That's the start of this saga of mine. So, I discovered that the diaphram had ruptured. Figured excess fuel got into #3 and caused the explosion. Replaced it, but was having issues with the motor still. Couldn't figure out why it wouldn't run properly. It would idle, but it would cough and stall after a while of running. I could launch the boat, and take off down the lake and it would start to sputter at the exact same spot every time...regardless of water temperature.

What have I done...I pulled the reed valves and inspected them as well as the engine internals to see if something looked amiss. I took pictures, I cleaned everything up and put new gaskets on and reinstalled. I replaced the head gasket just so I could see the cylinder walls...there's still bottle brush scoring on them. Compression is even across all 4 cylinders. I rebuilt the carbs with new gaskets and cleaned and sprayed them, twice. I added an overheat alarm/light to the dash since I didn't have one.
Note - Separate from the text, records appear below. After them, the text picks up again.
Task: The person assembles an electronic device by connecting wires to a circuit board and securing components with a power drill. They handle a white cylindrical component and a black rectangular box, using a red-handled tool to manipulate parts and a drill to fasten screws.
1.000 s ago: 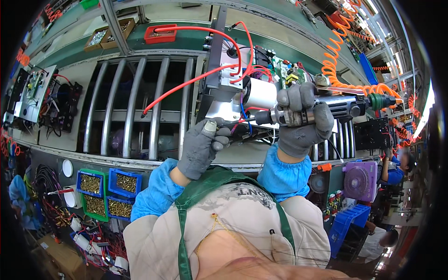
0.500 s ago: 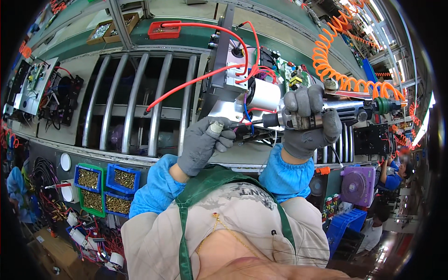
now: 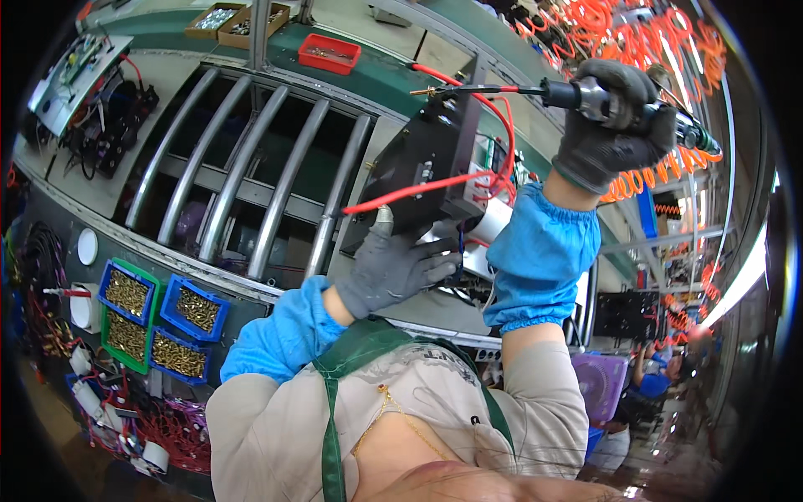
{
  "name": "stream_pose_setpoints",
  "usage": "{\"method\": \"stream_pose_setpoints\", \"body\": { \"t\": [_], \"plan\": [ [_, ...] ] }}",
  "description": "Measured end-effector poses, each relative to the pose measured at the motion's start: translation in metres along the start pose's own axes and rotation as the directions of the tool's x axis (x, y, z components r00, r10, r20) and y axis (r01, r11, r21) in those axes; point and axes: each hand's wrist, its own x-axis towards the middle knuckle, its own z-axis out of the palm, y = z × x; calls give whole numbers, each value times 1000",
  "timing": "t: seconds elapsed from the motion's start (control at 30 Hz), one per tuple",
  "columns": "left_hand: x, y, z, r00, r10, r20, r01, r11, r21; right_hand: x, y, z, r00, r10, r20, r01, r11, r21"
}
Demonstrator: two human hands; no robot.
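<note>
My right hand (image 3: 617, 125), in a dark grey glove, is raised at the upper right, wrapped round an air screwdriver (image 3: 562, 94). Its long bit (image 3: 489, 89) points left, above the far edge of a black metal unit (image 3: 422, 155). A small brass screw (image 3: 428, 90) sits at the bit's tip. My left hand (image 3: 391, 272), also gloved, is spread with the thumb up at the near side of the unit; whether it touches is unclear. Thick red cables (image 3: 418, 191) loop from the unit. Beside them is a white cylinder (image 3: 495, 224), partly hidden by my right sleeve.
A roller conveyor (image 3: 251, 176) runs left of the unit, with another opened unit (image 3: 109, 134) farther left. Blue bins (image 3: 194, 308) of brass screws stand at the near left. A red tray (image 3: 329, 53) lies beyond the rollers. Orange coiled hoses (image 3: 652, 180) hang at the right, near a purple fan (image 3: 598, 385).
My right hand has lifted the screwdriver up and away, and a screw now shows at its tip. My left hand has left the bit and opened. The view has tilted.
</note>
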Motion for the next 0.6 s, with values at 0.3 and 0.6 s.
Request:
{"method": "stream_pose_setpoints", "body": {
  "t": [0.3, 0.6],
  "plan": [
    [44, -15, -5, 976, 190, 107, -150, 941, -304, 1, 78, -15, 979, 204, -25, -201, 974, 105],
    [37, -2, 6, 989, 137, 54, -88, 847, -525, -9, 86, -9, 960, 277, 30, -275, 960, -53]
  ]
}}
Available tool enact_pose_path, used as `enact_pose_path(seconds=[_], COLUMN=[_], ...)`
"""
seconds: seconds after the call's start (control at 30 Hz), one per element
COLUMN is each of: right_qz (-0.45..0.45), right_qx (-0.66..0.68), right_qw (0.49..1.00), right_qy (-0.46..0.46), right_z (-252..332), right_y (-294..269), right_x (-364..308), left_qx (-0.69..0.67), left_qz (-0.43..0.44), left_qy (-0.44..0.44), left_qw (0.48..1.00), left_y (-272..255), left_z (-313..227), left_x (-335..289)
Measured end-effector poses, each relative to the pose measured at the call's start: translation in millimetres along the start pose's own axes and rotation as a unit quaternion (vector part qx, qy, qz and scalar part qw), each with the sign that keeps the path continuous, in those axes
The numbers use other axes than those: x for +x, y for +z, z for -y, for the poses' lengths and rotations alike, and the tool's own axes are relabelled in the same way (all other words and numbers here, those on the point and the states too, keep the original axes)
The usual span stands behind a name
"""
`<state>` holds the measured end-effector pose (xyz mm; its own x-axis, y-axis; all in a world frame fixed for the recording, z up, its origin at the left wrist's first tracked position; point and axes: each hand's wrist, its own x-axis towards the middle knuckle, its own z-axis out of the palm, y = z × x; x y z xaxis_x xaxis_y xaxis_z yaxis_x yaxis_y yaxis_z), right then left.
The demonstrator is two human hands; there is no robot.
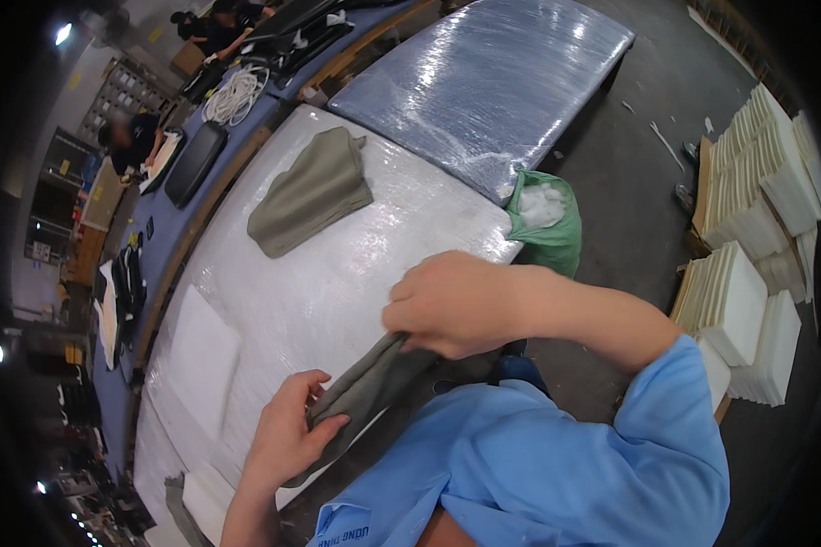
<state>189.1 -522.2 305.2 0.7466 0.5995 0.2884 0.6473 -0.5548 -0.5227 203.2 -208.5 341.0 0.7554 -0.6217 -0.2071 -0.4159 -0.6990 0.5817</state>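
Note:
A strip of folded olive-green fabric (370, 387) hangs at the near edge of the plastic-wrapped white table (337, 283). My left hand (292, 424) grips its lower left end, the thumb on one side and the fingers on the other. Over the upper end my right hand (447, 305) is closed, its fingers curled down on the cloth's edge. Farther up the table lies another olive-green fabric piece (312, 193), spread flat and apart from both hands. A flat white foam sheet (201, 356) rests on the left of the table.
A plastic-wrapped blue table (483, 82) adjoins at the far side. At its corner hangs a green bag (556, 219) of white stuffing. Stacked white foam sheets (762, 182) stand right. Along the left runs a blue bench (169, 232) with a coiled white rope (237, 96); co-workers stand behind it.

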Motion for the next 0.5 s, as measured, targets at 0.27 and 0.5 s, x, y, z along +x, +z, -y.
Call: enact_pose_path(seconds=[0.27,0.5], right_qz=[0.024,-0.028], right_qx=[0.041,0.075], right_qw=[0.998,0.997], right_qy=[-0.050,-0.008], right_z=[-13,-15], right_y=[13,20], right_x=[1,-20], left_qx=[0.161,0.031], left_qz=[0.218,0.575], left_qy=[-0.035,0.133], left_qw=[0.962,0.807], left_y=[-16,-40], left_z=[-45,-47], left_x=[50,148])
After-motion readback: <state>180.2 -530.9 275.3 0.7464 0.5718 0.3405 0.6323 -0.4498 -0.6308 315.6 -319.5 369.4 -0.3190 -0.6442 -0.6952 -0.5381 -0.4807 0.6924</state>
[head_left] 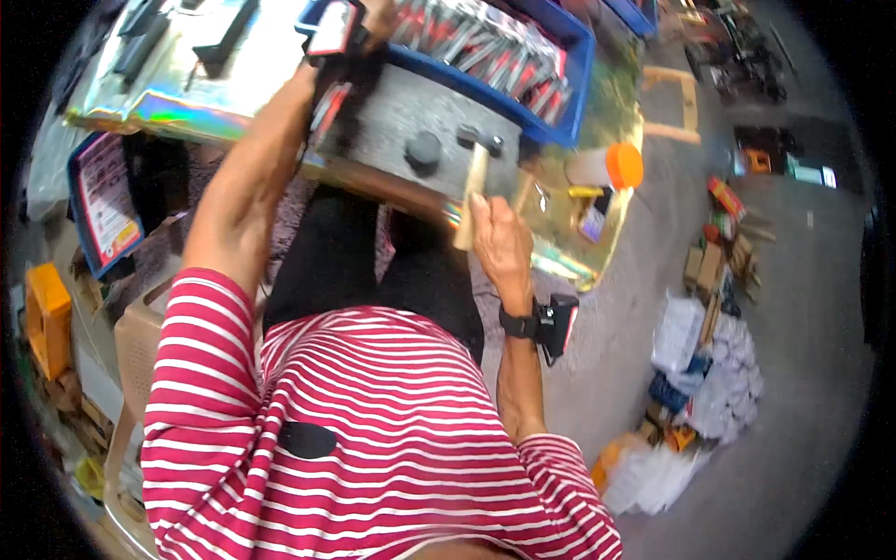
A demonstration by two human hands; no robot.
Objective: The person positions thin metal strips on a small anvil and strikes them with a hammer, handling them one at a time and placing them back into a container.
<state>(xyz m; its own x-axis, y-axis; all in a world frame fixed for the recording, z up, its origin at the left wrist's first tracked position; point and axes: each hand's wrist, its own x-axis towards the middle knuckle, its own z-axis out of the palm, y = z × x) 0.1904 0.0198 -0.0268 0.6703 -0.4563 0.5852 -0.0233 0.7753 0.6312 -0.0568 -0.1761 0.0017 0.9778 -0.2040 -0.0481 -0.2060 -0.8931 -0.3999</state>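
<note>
My right hand is closed around the wooden handle of a hammer, whose dark head lies over a grey metal plate at the near edge of the workbench. Left of the hammer head, a black round block stands on the plate. My left hand reaches to the far side, beside the left end of a blue tray. That hand is smeared and partly cut off by the top edge, so its fingers do not show. Inside the tray lie many red, black and silver pen-like pieces.
On the bench's right stands a clear jar with an orange lid, near a small yellow item. Dark channel-shaped pieces lie at the far left. A beige plastic chair is at left. Bags and cardboard litter the right-hand floor.
</note>
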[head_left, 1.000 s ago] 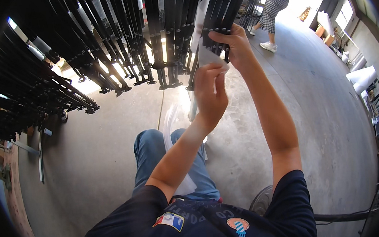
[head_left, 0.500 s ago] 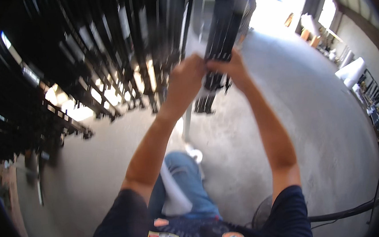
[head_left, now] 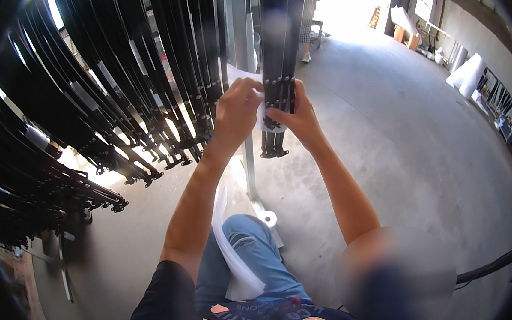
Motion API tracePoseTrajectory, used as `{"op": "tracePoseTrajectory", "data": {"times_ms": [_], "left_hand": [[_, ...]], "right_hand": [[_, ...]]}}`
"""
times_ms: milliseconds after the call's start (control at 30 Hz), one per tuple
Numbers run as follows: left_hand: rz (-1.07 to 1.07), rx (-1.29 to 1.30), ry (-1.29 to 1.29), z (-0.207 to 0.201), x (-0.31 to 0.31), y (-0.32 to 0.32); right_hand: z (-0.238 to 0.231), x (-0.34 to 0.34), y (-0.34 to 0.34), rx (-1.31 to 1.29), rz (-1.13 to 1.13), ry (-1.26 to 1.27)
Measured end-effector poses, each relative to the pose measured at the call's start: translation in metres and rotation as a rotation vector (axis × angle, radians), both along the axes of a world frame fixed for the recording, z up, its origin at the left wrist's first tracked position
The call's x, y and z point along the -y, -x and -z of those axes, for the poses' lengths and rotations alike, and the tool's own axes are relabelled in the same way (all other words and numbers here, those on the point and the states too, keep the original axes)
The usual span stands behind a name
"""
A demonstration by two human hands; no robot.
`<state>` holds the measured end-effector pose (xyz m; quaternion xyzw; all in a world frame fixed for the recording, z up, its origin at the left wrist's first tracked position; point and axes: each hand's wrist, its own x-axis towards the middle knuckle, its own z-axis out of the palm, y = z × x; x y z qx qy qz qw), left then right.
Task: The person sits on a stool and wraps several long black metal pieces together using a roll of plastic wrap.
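A bundle of slim black metal bars (head_left: pixel 282 43) with bolted joints hangs upright in front of me. My right hand (head_left: pixel 303 117) is closed on its lower part, the thumb across the front and the fingers behind its right side. At the bundle's left edge my left hand (head_left: pixel 235 112) is closed in a pinch on a thin white wrapping sheet (head_left: pixel 242 72). This sheet runs behind the bars, and some of it shows under the right thumb. The lower bar ends stick out below my hands. Over my thigh lies a long white strip (head_left: pixel 233 261) of similar material.
Several rows of black bars (head_left: pixel 123 74) hang close on the left. A grey metal post (head_left: pixel 249 166) stands behind my left hand, a white roll (head_left: pixel 267 218) at its foot. Farther back are a person's leg (head_left: pixel 306 46) and a bright doorway (head_left: pixel 352 8). A black hose (head_left: pixel 493 266) lies at right.
The view has steadied and shifted. My right hand has moved lower on the bars and wraps their right side; the left stays at the left edge. More of the white sheet shows.
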<state>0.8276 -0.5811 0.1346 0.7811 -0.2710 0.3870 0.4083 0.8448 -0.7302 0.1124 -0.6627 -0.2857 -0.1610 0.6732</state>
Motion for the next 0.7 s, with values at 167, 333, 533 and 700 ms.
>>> {"op": "tracePoseTrajectory", "data": {"times_ms": [167, 333, 533, 700], "left_hand": [[0.057, 0.015, -0.055, -0.006, -0.005, -0.001], [0.081, -0.113, -0.049, -0.007, -0.008, -0.009], [-0.076, -0.179, -0.114, -0.012, -0.005, -0.003], [0.075, -0.201, 0.049, -0.006, -0.009, -0.011]], "right_hand": [[-0.007, -0.016, 0.010, 0.071, 0.383, 0.168], [-0.004, -0.019, 0.004, 0.077, 0.479, 0.170], [-0.004, -0.019, 0.004, 0.057, 0.406, 0.156], [-0.005, 0.006, -0.007, 0.022, -0.181, -0.054]]}}
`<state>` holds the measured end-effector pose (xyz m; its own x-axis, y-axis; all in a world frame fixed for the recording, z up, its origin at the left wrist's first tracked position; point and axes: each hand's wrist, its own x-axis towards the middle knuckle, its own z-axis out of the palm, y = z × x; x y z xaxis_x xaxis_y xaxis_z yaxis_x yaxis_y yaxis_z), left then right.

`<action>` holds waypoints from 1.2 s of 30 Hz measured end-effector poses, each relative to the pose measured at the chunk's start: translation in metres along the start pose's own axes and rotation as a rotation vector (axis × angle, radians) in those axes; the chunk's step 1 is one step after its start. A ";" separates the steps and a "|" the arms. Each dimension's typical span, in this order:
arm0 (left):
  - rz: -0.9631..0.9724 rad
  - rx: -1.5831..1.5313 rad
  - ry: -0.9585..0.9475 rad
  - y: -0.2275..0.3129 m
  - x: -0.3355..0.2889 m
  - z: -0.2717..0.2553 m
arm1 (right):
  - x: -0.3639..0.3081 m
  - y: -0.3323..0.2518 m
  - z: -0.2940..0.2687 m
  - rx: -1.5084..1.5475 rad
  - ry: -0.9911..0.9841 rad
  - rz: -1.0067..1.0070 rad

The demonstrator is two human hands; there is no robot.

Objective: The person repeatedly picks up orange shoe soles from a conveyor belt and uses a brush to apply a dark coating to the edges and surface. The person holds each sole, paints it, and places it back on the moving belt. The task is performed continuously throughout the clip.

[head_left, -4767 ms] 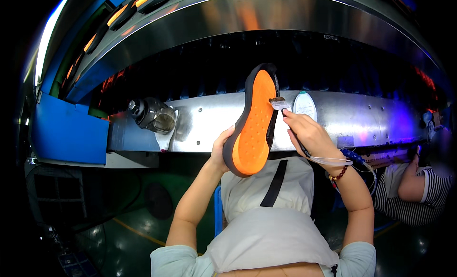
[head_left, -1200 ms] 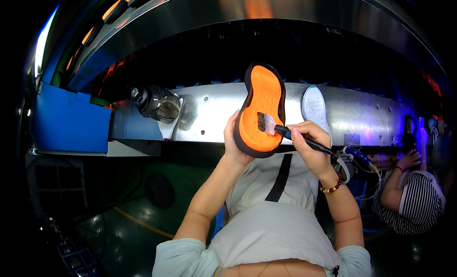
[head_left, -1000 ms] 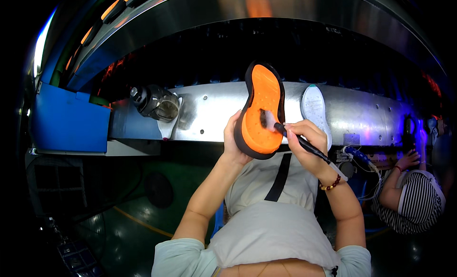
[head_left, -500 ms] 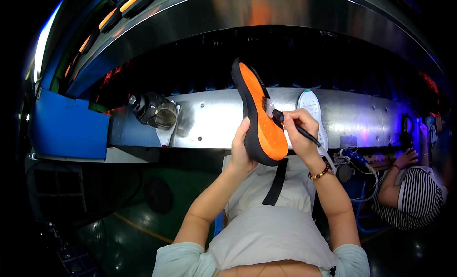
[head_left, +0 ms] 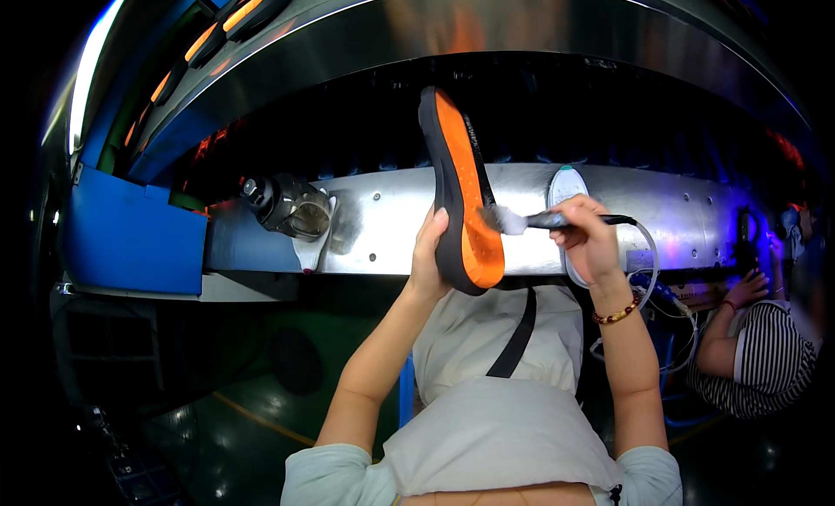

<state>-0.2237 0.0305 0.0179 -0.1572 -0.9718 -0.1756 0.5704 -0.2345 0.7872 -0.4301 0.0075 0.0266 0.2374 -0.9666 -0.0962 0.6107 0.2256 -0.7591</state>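
My left hand (head_left: 427,256) grips a shoe sole (head_left: 445,193) by its left edge near the wide lower end. The sole has a black rim and an orange inner face, and it stands tilted above the metal ledge with its narrow end pointing away. A brush (head_left: 546,220) with a black handle and pale, blurred bristles is pinched in my right hand (head_left: 593,242). Its bristle end meets or hovers over the sole's right side; exact contact is unclear. From the handle's back end a clear tube curves down past my wrist.
The metal ledge (head_left: 391,219) carries a dark-topped bottle (head_left: 304,215) at left and a white insole-shaped piece (head_left: 567,184) behind my right hand. A curved conveyor (head_left: 365,93) runs beyond, with more orange-and-black soles (head_left: 248,9) at upper left. A co-worker (head_left: 757,358) sits at right.
My right hand has moved right, and the brush has swung from slanted to nearly level, bringing its tube into sight. The sole has turned, showing its orange face more edge-on.
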 end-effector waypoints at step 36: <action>0.619 0.585 -0.158 0.159 0.180 0.191 | -0.060 0.001 -0.075 0.195 0.421 -0.217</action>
<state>-0.3150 -0.1771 0.2241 -0.0907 -0.8958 0.4352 0.0909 0.4277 0.8993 -0.5006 0.0567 -0.0164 -0.2110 -0.9498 -0.2309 0.7514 -0.0066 -0.6598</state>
I rebuilt the entire fuel pump this spring and replaced all the check valves because I started to think that there might be a problem with the recirculation system. My first run out, it ran beautifully. I had pulled the flywheel off to check the key and reset the timing on the lake. It ran great. But the 2nd time out after sitting all winter, misfires.

So, I'm back looking at the carbs and the recirculating system. I cut the fuel lines off of the recirculating system and put my vacuum pump on them to see if there was any blockage. Nothing appeared out of order. The bottom most nipple still had the fuel line on it since I couldn't get that off, so I decided to try blowing though it. couldn't, but I could draw a vacuum through it , evidenced by the thin film of 2 stroke fuel in my mouth.

Now, I thought that a bit strange. Pulling the line off of the top 2 cylinders, the lines were fairly clean. The bottom cylinder seems to have an awful lot of excess fuel in it.

The other thing that is bothering me was that trying to adjust the fuel mixture at idle on the lake when it started acting up produced no results. I turned the top carb idle screw all the way in and it kept purring. Neither carb caused the engine to react to input from the idle circuits. Fuel consumption seems higher than it should, but I don't know what I should be expecting from such a large motor anyway.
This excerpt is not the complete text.